▸ **PROBLEM STATEMENT**: The answer must consist solely of the lines below starting at the one containing "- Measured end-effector" and ending at the one containing "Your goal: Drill", repeated exactly, with both ends included and all pictures omitted.

++++ DATA SHOWN ++++

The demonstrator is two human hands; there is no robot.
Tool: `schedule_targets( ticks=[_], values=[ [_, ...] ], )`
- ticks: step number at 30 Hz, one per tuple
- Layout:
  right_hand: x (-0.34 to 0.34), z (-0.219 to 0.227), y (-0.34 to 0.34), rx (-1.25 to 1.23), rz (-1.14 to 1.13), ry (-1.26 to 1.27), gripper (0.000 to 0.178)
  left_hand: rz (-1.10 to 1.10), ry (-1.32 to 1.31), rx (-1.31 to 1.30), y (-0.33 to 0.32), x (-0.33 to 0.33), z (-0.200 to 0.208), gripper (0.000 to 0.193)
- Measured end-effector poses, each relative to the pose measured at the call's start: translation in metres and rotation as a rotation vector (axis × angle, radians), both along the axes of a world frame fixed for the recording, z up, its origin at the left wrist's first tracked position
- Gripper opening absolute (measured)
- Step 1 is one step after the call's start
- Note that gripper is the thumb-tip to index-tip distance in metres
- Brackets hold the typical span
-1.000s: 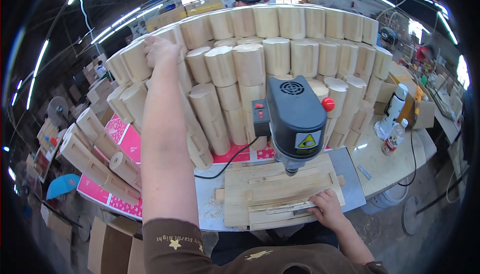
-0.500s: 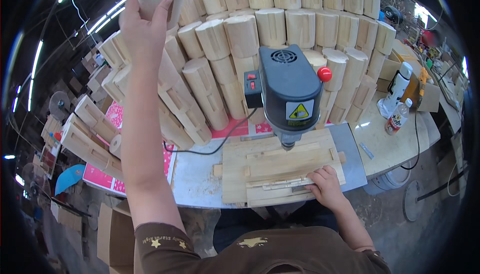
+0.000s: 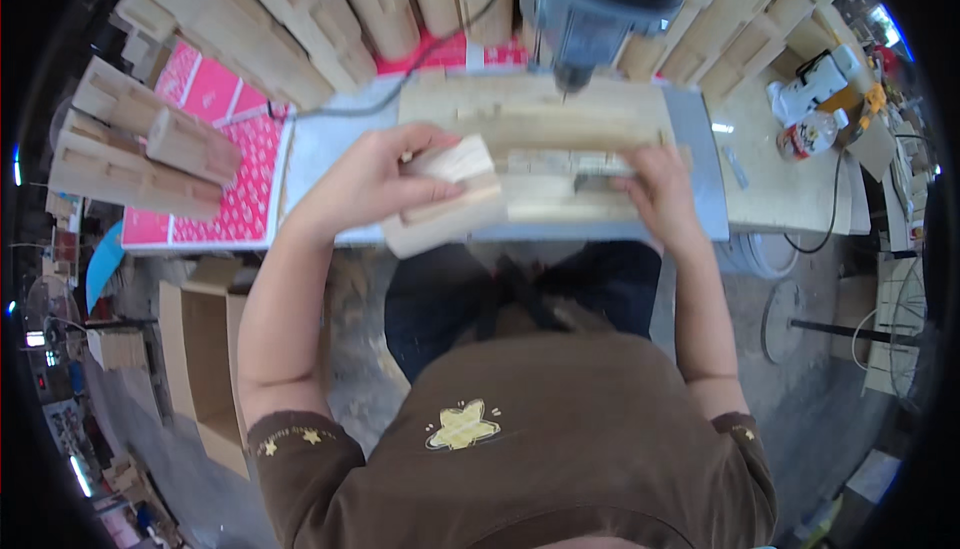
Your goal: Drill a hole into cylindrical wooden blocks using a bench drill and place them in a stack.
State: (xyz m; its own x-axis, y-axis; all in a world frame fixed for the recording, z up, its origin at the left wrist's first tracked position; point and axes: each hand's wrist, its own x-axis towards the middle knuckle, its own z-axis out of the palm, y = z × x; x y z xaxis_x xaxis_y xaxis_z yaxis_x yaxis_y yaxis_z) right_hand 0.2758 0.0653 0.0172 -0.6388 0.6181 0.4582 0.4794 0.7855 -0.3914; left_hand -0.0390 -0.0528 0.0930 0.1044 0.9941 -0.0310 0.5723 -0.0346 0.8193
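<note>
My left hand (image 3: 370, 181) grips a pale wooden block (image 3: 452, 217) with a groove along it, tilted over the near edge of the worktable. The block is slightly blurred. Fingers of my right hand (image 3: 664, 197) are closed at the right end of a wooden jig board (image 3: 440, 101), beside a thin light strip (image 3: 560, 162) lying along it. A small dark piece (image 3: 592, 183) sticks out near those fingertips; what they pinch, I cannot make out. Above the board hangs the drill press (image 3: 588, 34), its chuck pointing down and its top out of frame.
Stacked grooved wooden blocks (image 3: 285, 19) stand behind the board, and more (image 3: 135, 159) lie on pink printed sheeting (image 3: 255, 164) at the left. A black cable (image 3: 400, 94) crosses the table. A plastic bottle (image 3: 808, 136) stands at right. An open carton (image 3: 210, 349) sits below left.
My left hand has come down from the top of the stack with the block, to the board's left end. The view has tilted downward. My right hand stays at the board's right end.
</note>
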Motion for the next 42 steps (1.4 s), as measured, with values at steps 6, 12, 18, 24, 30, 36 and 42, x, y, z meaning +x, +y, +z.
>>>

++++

▸ **EXERCISE ANSWER**:
- Measured end-effector poses, each relative to the pose measured at the call's start: translation in metres and rotation as a rotation vector (axis × angle, radians), both along the axes of a world frame fixed for the recording, z up, its origin at the left wrist's first tracked position
- Gripper opening absolute (measured)
- Step 1 is one step after the call's start
- Note that gripper is the thumb-tip to index-tip distance in metres
- Brackets hold the typical span
-1.000s: 
-0.500s: 
+0.000s: 
Your goal: Drill a hole into cylindrical wooden blocks using a bench drill and place them in a stack.

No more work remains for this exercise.